§ **Assigned task**: Repeat the following entries exactly, excluding pictures.

[Collected data]
------

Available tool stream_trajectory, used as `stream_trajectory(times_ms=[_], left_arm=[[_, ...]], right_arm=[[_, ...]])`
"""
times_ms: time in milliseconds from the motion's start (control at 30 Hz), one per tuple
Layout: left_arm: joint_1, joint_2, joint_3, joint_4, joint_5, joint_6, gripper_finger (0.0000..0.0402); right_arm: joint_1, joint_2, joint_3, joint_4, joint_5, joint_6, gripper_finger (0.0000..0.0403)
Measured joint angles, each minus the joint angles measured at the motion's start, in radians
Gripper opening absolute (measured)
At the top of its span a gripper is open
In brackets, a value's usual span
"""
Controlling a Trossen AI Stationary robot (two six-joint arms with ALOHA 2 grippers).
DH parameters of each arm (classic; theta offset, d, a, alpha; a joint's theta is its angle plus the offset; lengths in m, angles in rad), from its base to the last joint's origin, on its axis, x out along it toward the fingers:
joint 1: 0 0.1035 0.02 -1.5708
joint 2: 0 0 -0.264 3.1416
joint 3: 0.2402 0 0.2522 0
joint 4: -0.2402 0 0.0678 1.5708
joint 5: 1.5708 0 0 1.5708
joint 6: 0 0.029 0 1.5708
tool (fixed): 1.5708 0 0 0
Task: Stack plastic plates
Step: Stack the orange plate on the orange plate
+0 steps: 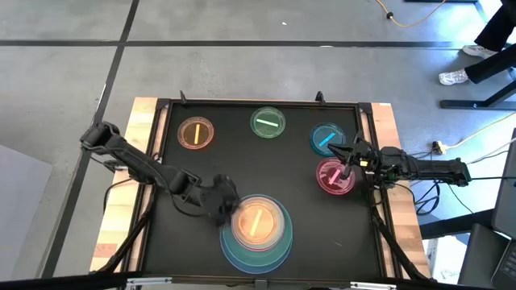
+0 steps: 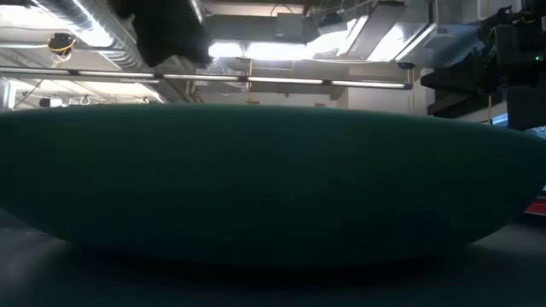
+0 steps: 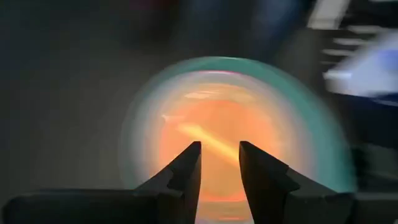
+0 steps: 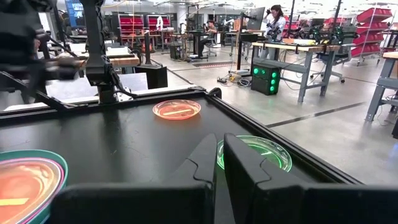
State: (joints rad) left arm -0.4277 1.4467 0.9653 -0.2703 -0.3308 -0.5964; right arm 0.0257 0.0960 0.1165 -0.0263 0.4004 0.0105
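Note:
A stack of plates point(image 1: 256, 229) sits near the table's near edge: a large blue plate at the bottom, then green, pink and pale mint, with a small orange one point(image 3: 217, 134) on top. It fills the low view as a dark teal bowl point(image 2: 273, 188). Four small plates lie apart on the table: orange point(image 1: 196, 133), green point(image 1: 268, 122), blue point(image 1: 326, 138) and pink point(image 1: 334, 176). My left gripper point(image 1: 230, 211) is open above the stack's left side point(image 3: 219, 149). My right gripper point(image 1: 347, 163) is shut and level over the pink plate's far rim point(image 4: 219, 146), and the pink plate is hidden in its wrist view.
The black table has a raised rim point(image 1: 258, 103) and wooden side boards point(image 1: 141, 129). Bare black surface lies in the middle, between the stack and the far row of small plates. Beyond the table are workbenches and people point(image 4: 273, 18).

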Motion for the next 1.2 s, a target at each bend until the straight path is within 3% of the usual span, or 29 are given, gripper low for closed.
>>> stream_trajectory(times_ms=[167,300,633,967,1200], left_arm=[[0.05,-0.03,0.0,-0.292,-0.26,-0.027,0.0102],[0.11,-0.02,0.0,-0.47,-0.319,-0.022,0.0102],[0.259,-0.017,-0.002,-0.643,-0.322,0.005,0.0102],[0.473,-0.017,-0.142,-0.62,-0.245,0.128,0.0102],[0.621,-0.017,-0.261,-0.498,-0.139,0.242,0.0102]], right_arm=[[0.0,0.0,0.0,-0.001,0.0,0.0,0.0025],[0.0,0.0,0.0,-0.002,0.0,0.0,0.0025],[0.0,0.0,0.0,-0.013,-0.001,0.033,0.0025],[0.0,0.0,0.0,-0.028,-0.052,0.089,0.0025],[0.0,0.0,0.0,-0.028,-0.051,0.089,0.0025]])
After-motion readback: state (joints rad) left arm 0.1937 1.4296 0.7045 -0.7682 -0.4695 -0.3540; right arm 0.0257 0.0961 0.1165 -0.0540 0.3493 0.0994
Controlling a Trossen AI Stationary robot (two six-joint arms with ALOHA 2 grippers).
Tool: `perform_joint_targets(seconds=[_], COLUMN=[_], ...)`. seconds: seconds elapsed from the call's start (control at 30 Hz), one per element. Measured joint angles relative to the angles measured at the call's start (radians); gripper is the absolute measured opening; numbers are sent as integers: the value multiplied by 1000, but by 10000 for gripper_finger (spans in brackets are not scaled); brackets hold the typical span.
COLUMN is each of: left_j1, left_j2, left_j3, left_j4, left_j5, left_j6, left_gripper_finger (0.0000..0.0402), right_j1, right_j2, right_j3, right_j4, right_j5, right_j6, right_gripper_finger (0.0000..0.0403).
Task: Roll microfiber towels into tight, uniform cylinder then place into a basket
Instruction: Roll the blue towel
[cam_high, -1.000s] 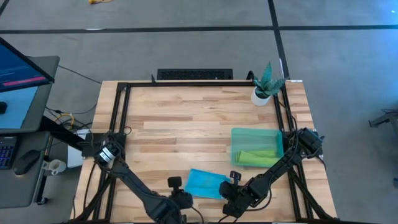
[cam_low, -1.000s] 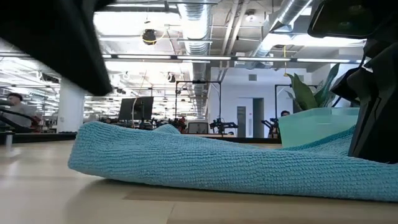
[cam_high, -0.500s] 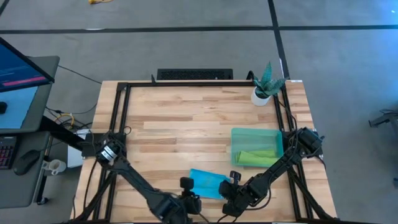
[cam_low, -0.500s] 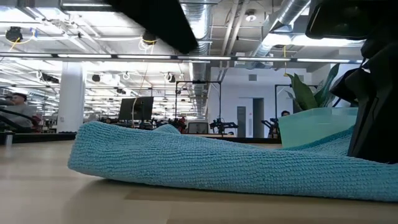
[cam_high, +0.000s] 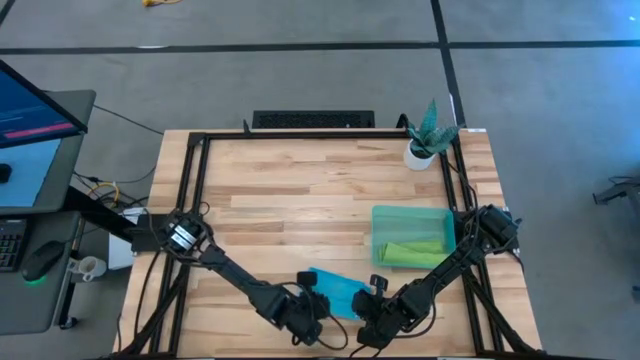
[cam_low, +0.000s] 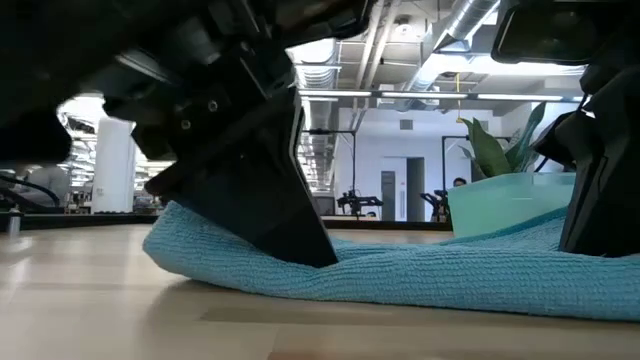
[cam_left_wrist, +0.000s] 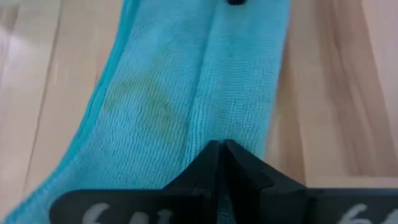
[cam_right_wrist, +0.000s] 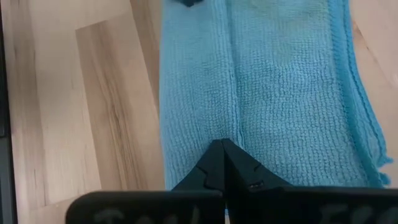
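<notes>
From my end there's a little potted plant (cam_high: 428, 135) at the table's (cam_high: 300, 200) far right corner, plus a monitor (cam_high: 35, 130) off its left edge.

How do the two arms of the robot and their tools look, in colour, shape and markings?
Both arms are black and slender, built from jointed links. The left arm has a round joint with a pale ring near its base. The left tool and the right tool each have two dark fingers tapering to a pointed tip. Blurred pale lettering shows on each wrist body.

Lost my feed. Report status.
Left gripper and right gripper shut, pressing on turquoise towel. Green towel in basket. Nothing blocking.
</notes>
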Motion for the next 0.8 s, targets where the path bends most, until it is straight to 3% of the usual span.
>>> perform_joint_targets(seconds=[0.13,0.37,0.8], left_j1=[1,-3,-11], left_j2=[-4,-3,-2], left_j3=[-42,-51,-52], left_j4=[24,39,37], left_j5=[-7,76,163], left_j6=[-81,-189,-456], left_gripper_finger=[18,18,18], right_j1=[0,0,-8], right_j2=[0,1,1], right_j3=[0,0,2], right_j4=[0,0,12], right_j5=[0,0,-12], right_j6=[8,8,81], right_gripper_finger=[14,23,117])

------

§ **Solution to this problem**:
Available tool stream_trajectory, used as `stream_trajectory(times_ms=[_], left_arm=[[_, ...]], right_arm=[[_, ...]])`
"""
times_ms: time in milliseconds from the motion's start (control at 30 Hz), one per tuple
Layout: left_arm: joint_1, joint_2, joint_3, joint_4, joint_5, joint_6, gripper_finger (0.0000..0.0402); right_arm: joint_1, joint_2, joint_3, joint_4, joint_5, joint_6, gripper_finger (0.0000..0.0403)
Measured joint angles, each minus the joint angles measured at the motion's start, in radians
Gripper opening absolute (measured)
At the top of its span a gripper is open
In brackets, a value's usual span
"""
Controlling a Trossen AI Stationary robot (two six-joint arms with ALOHA 2 grippers).
DH parameters of each arm (classic; theta offset, d, a, alpha; a joint's theta is its angle plus the offset; lengths in m, angles in rad), from its base to the last joint's origin, on its axis, x out along it toward the fingers:
joint 1: 0 0.1035 0.02 -1.5708
joint 2: 0 0 -0.264 3.1416
joint 3: 0.2402 0 0.2522 0
joint 4: -0.2402 0 0.0678 1.5708
joint 5: 1.5708 0 0 1.5708
joint 6: 0 0.029 0 1.5708
tool (fixed): 1.5708 0 0 0
Task: Stack plastic plates
Step: Stack the orange plate on the orange plate
+0 steps: 
+0 steps: 
+0 steps: 
+0 steps: 
State: (joints rad) left arm -0.4277 1.4467 0.9653 -0.2703 -0.3308 -0.5964; right arm 0.0257 0.0960 0.1165 -0.0263 0.4004 0.0105
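Note:
A stack of plates point(image 1: 256, 229) sits near the table's near edge: a large blue plate at the bottom, then green, pink and pale mint, with a small orange one point(image 3: 217, 134) on top. It fills the low view as a dark teal bowl point(image 2: 273, 188). Four small plates lie apart on the table: orange point(image 1: 196, 133), green point(image 1: 268, 122), blue point(image 1: 326, 138) and pink point(image 1: 334, 176). My left gripper point(image 1: 230, 211) is open above the stack's left side point(image 3: 219, 149). My right gripper point(image 1: 347, 163) is shut and level over the pink plate's far rim point(image 4: 219, 146), and the pink plate is hidden in its wrist view.
The black table has a raised rim point(image 1: 258, 103) and wooden side boards point(image 1: 141, 129). Bare black surface lies in the middle, between the stack and the far row of small plates. Beyond the table are workbenches and people point(image 4: 273, 18).
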
Motion for the next 1.2 s, a target at each bend until the straight path is within 3% of the usual span, or 29 are given, gripper low for closed.
>>> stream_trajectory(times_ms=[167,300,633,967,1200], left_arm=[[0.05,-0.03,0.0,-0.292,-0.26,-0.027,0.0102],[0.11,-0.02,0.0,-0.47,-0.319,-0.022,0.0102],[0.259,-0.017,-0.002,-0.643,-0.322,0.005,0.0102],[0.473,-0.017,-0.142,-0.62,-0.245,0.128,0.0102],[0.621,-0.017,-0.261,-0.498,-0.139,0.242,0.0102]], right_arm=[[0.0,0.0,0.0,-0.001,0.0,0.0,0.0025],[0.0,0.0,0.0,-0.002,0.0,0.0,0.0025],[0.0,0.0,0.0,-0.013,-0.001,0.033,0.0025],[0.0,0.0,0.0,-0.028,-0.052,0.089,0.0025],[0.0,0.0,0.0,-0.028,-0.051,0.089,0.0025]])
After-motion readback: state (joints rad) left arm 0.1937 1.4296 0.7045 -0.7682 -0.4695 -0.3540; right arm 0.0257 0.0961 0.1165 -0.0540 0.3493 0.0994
Controlling a Trossen AI Stationary robot (two six-joint arms with ALOHA 2 grippers).
Tool: `perform_joint_targets(seconds=[_], COLUMN=[_], ...)`. seconds: seconds elapsed from the call's start (control at 30 Hz), one per element. Measured joint angles relative to the angles measured at the call's start (radians); gripper is the absolute measured opening; numbers are sent as integers: the value multiplied by 1000, but by 10000 for gripper_finger (spans in brackets are not scaled); brackets hold the typical span.
COLUMN is each of: left_j1, left_j2, left_j3, left_j4, left_j5, left_j6, left_gripper_finger (0.0000..0.0402), right_j1, right_j2, right_j3, right_j4, right_j5, right_j6, right_gripper_finger (0.0000..0.0403).
Task: Roll microfiber towels into tight, uniform cylinder then place into a basket
Instruction: Roll the blue towel
[cam_high, -1.000s] 
[cam_low, -1.000s] 
[cam_high, -0.500s] 
[cam_low, -0.500s] 
[cam_high, +0.000s] 
[cam_low, +0.000s] 
[cam_left_wrist, +0.000s] 
[cam_right_wrist, +0.000s] 
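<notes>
From my end there's a little potted plant (cam_high: 428, 135) at the table's (cam_high: 300, 200) far right corner, plus a monitor (cam_high: 35, 130) off its left edge.

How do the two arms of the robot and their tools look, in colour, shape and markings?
Both arms are black and slender, built from jointed links. The left arm has a round joint with a pale ring near its base. The left tool and the right tool each have two dark fingers tapering to a pointed tip. Blurred pale lettering shows on each wrist body.

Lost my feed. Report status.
Left gripper and right gripper shut, pressing on turquoise towel. Green towel in basket. Nothing blocking.
</notes>
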Motion for the next 0.8 s, targets where the path bends most, until it is straight to 3% of the usual span.
>>> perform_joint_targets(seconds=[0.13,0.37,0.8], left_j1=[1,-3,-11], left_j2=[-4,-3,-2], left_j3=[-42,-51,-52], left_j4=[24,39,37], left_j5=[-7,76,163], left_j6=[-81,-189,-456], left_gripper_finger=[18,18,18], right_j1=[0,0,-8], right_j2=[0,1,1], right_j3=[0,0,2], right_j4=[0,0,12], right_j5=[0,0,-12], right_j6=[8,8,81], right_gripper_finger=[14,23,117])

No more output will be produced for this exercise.